I have decided that this disappointing action shows a lot about the U.S. We seem to be unmotivated and uninvolved internationally, and do not possess the spirit that the other countries here obviously have.  I was just at a talk by the Costa Rican delegates, who have announced (and whole heartedly believe) that their country will be "carbon-neutral" in 9 years' time. Where is that ambition in the U.S.? Are we capable of being that ambitious and optimistic about anything? I am personally sick of the negativity, doubt, and lack of commitment I have been seeing.[3]

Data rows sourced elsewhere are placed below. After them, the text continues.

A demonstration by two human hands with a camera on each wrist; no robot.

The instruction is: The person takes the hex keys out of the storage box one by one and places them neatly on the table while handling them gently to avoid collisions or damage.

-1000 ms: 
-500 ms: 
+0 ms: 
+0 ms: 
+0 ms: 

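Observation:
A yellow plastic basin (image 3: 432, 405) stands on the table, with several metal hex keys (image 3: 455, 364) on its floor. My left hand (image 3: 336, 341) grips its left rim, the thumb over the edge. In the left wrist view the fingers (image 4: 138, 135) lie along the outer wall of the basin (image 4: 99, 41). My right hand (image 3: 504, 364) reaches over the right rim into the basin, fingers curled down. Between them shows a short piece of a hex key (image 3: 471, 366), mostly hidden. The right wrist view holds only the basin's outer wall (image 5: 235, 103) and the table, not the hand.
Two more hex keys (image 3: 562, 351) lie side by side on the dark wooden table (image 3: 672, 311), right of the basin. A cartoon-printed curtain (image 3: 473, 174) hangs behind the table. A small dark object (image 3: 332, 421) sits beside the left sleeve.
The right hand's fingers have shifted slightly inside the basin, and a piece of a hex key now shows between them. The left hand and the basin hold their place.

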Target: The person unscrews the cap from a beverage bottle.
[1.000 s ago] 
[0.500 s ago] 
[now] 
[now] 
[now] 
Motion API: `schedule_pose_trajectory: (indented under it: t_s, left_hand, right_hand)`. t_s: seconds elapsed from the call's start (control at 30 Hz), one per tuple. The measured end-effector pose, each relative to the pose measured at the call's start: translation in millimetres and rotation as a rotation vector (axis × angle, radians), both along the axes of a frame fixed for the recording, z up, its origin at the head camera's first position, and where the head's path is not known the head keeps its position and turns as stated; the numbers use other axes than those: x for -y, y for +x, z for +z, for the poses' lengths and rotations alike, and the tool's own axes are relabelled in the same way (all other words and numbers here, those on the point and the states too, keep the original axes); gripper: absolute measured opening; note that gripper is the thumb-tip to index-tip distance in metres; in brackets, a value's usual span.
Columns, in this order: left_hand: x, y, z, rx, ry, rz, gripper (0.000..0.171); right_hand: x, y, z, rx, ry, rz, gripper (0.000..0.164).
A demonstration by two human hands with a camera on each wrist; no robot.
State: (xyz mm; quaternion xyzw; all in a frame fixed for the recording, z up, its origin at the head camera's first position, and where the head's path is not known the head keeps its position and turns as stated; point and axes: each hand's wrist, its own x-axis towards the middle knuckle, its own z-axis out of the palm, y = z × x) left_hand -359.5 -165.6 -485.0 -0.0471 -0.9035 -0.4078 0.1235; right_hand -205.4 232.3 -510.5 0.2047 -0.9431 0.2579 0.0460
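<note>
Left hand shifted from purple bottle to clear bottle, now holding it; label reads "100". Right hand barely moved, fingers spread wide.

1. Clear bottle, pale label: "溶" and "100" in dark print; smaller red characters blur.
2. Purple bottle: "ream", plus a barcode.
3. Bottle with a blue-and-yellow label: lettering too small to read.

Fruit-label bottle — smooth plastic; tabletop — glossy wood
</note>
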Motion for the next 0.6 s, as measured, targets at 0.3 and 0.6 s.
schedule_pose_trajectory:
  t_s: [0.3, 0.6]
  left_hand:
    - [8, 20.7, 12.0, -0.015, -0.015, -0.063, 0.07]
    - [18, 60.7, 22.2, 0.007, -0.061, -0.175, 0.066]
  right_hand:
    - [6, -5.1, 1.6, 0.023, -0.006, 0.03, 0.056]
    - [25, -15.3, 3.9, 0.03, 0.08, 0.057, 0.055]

This week, two op-eds related to COP18 appeared in the Huffington Post that included quotes from Marla and mentioned Moravian College (see http://www.huffingtonpost.com/greg-foy/un-climate-change-youth-i_b_2228472.html and http://www.huffingtonpost.com/keith-peterman/un-climate-conference-fee_b_2236560.html ).  International coverage about the activities of a student from Moravian!  I was hoping that this would generate some buzz on campus about our involvement in the U.N. conferences and about climate change.  Instead, I received an email yesterday: “Must See T.V.:  Moravian College Alumnus Noah Rachels '00 in Winner’s Circle on Jeopardy!” 

There is hope, however.  I was encouraged to see the movement on some college campuses, including Swarthmore (also in Pennsylvania) that was described in a New York Times piece this week.[4]  A number of faculty members sent me the link to this article.  I was also contacted this week by an alumna, Rebecca V. Zoellner ’78, to see if Moravian is committed to this movement:

I’ve been receiving information about 350.org’s “Do the Math” tours and their push to get colleges and universities to divest themselves of holdings in fossil fuel companies. I found your name by searching for information about Moravian and sustainability initiatives. I’m proud to see that Moravian has such a commitment to this issue. What I’m wondering is whether there is significant investment in fossil fuel industries in the Moravian endowment and, if so, whether there is any effort on campus to change that. I don’t know if you have all that information, but perhaps you can point me in the right direction.

I would love to hold a campus dialog next semester to see how we should respond to Ms. Zoellner’s inquiry.  It seems quite appropriate to discuss a challenge like this during the “Year of Sustainability”.